Step 1: Enroll in a Bachelor's Degree Program
Bachelor's degree programs in journalism usually include foundational courses in writing, reporting, professional ethics and the history of journalism. These courses also teach broad skills applicable to a variety of mediums, including newspapers, magazines, television or the Internet.
Upper level courses are often tailored to specific segments of the industry, such as magazine writing, photojournalism, online media or video production. Courses typically focus on acquiring certain skills, such as interviewing and reporting techniques, using graphics software, learning desktop publishing applications or devising communication strategies. Students interested in a particular field of journalism, such as business or political reporting, could consider taking supplemental courses or even earning a minor in a related field.
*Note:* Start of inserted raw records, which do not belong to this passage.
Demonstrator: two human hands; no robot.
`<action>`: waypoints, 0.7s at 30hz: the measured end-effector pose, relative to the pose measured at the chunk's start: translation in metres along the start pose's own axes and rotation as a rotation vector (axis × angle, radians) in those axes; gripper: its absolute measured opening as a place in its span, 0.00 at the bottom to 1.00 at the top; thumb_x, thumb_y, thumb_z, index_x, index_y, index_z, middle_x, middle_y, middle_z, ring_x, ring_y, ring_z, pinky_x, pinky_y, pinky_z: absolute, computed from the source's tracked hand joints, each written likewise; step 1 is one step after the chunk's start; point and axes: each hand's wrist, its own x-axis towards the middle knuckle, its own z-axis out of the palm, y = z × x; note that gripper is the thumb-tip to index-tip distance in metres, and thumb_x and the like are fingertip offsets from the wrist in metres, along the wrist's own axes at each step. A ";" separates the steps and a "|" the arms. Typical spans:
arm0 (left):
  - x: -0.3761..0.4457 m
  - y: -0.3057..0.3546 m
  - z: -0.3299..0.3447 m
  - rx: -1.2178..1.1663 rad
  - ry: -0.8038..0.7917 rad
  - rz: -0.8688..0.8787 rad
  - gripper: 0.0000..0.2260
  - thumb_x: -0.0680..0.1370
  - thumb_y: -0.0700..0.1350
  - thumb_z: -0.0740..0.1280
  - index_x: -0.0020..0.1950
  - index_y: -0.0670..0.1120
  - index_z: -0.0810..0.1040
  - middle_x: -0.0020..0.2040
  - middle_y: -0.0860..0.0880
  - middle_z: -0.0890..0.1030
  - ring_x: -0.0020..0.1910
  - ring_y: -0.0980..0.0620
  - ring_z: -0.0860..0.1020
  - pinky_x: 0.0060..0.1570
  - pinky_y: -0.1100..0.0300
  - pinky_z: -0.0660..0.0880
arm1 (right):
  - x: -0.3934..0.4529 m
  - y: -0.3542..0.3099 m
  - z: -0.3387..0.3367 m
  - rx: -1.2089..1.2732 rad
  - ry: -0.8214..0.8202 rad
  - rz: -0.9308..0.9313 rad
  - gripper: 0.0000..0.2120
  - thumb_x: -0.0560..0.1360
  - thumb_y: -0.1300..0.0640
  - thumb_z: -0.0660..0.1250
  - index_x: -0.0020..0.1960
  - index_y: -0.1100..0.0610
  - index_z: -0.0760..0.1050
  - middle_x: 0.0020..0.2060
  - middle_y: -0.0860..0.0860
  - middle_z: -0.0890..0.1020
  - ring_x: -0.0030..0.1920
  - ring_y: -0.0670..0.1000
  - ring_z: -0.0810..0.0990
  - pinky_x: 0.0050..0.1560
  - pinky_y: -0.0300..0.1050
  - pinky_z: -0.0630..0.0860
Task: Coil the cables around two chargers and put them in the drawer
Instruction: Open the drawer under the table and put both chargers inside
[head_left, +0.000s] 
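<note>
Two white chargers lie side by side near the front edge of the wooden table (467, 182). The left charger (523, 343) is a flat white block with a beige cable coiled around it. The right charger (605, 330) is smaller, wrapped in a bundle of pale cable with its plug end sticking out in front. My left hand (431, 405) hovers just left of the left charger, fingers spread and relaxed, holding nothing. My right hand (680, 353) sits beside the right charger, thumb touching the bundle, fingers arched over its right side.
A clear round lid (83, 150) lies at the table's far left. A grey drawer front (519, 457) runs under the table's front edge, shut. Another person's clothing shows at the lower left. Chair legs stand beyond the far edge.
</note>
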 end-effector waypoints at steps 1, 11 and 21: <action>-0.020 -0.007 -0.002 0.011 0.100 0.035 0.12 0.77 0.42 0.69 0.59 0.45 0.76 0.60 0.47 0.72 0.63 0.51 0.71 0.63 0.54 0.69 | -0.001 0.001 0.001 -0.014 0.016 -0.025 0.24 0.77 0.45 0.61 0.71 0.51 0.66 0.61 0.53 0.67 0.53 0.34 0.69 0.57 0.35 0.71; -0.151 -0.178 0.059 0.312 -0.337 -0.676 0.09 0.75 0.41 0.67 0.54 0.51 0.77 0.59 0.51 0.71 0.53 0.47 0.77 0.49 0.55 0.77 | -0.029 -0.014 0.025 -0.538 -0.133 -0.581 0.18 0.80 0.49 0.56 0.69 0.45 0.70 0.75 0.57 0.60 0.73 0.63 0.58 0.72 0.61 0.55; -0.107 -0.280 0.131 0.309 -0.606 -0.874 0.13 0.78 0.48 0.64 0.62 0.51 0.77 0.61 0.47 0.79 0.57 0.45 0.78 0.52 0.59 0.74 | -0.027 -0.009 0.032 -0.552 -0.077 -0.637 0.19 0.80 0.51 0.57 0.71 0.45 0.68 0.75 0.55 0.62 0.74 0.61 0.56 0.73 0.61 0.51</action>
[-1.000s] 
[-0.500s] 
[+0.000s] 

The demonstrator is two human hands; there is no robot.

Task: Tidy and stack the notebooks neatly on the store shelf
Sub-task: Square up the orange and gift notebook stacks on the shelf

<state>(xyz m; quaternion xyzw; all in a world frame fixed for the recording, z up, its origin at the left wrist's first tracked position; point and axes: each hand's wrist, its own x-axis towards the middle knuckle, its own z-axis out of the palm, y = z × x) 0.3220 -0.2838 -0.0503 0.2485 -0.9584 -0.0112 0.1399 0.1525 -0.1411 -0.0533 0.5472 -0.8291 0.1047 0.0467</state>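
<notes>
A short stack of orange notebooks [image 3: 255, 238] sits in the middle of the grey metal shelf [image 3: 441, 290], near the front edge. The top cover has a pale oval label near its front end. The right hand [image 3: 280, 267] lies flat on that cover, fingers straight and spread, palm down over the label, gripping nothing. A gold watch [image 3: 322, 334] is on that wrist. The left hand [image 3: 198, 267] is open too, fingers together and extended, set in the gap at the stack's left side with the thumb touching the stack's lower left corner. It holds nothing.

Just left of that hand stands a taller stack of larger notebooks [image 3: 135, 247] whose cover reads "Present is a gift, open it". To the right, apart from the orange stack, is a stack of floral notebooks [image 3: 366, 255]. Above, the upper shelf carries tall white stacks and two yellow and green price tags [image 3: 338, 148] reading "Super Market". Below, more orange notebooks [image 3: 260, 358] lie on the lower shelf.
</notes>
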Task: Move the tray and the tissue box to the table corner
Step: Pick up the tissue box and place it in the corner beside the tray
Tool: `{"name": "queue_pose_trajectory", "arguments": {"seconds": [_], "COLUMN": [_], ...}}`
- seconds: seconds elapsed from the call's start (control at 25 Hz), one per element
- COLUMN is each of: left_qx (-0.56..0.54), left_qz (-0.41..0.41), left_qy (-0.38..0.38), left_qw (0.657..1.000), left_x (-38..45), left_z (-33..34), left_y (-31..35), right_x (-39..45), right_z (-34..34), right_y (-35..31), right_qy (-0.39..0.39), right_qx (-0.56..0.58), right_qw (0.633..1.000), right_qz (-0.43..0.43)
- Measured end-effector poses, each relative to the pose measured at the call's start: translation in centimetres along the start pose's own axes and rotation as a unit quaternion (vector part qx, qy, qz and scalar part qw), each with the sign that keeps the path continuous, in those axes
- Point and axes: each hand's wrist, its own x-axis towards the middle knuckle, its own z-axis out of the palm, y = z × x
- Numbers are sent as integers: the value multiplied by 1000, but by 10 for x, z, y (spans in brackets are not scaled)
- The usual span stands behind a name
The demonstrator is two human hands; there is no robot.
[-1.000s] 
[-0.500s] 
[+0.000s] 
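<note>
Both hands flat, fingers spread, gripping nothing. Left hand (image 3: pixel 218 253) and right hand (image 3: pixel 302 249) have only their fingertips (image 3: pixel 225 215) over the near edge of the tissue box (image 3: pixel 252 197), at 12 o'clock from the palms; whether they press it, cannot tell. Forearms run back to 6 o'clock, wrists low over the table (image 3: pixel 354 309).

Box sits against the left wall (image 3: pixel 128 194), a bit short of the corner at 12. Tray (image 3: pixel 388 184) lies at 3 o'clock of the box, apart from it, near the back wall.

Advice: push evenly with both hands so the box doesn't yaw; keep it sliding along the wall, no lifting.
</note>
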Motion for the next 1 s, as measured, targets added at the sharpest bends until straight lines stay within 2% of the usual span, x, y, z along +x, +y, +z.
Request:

Step 2: Participate in an Internship
Although attending a journalism school can provide a strong foundation for aspiring journalists, experience might also be required to obtain a job as a journalist. One of the advantages of seeking formal educational training is the opportunity to perform internships for credit and gain writing, editing and journalism experience. Students can consult with their department and career advisers to find these internships. Intern duties could range from updating company websites, blogs and other forms of social media to fact-checking and copywriting.
Step 3: Consider Graduate Programs
To gain specialized training in a particular field, aspiring journalists could consider enrolling in a graduate certificate, master's degree or doctoral program in journalism. Coursework might include topics in Web content development, freelancing and international reporting. Students can also gain experience working on news production projects through the school's newspaper or broadcasting studios. Some schools offer writing workshops to help students develop their persuasive and narrative skills.
Step 4: Enter the Workforce
College graduates entering the market can look for positions in several types of companies, such as radio and TV broadcasting companies as well as newspaper and magazines publishers. Once hired, journalists might investigate and present news stories, examine documents, observe events at a news scene, interview people or employ other tactics to gather newsworthy information. To capture key ideas and information, journalists take notes, shoot photographs or capture video footage. They then organize their material to develop cohesive stories.
Employment Outlook and Salary Information
Your chances of finding work as a journalist will vary based on the area that you want to work in. For broadcast reporters and correspondents, the U.S. Bureau of Labor Statistics (BLS) projects the field will see a loss of almost 4,000 jobs during the 2010-2020 time frame. Broadcast news analysts may add 700 jobs, and writers like those who work for newspapers can expect to see 9,500 jobs added during that same period of time, according to the BLS.
Data from the BLS shows reporters and correspondents earned a median salary of $35,870 in 2012. Broadcast news analysts were paid a median salary of $55,380 and writers and authors earned $55,940 that year, based on the BLS's figures. It may be worth noting that the figures for writers encompass a wide range of writers, not just print journalists.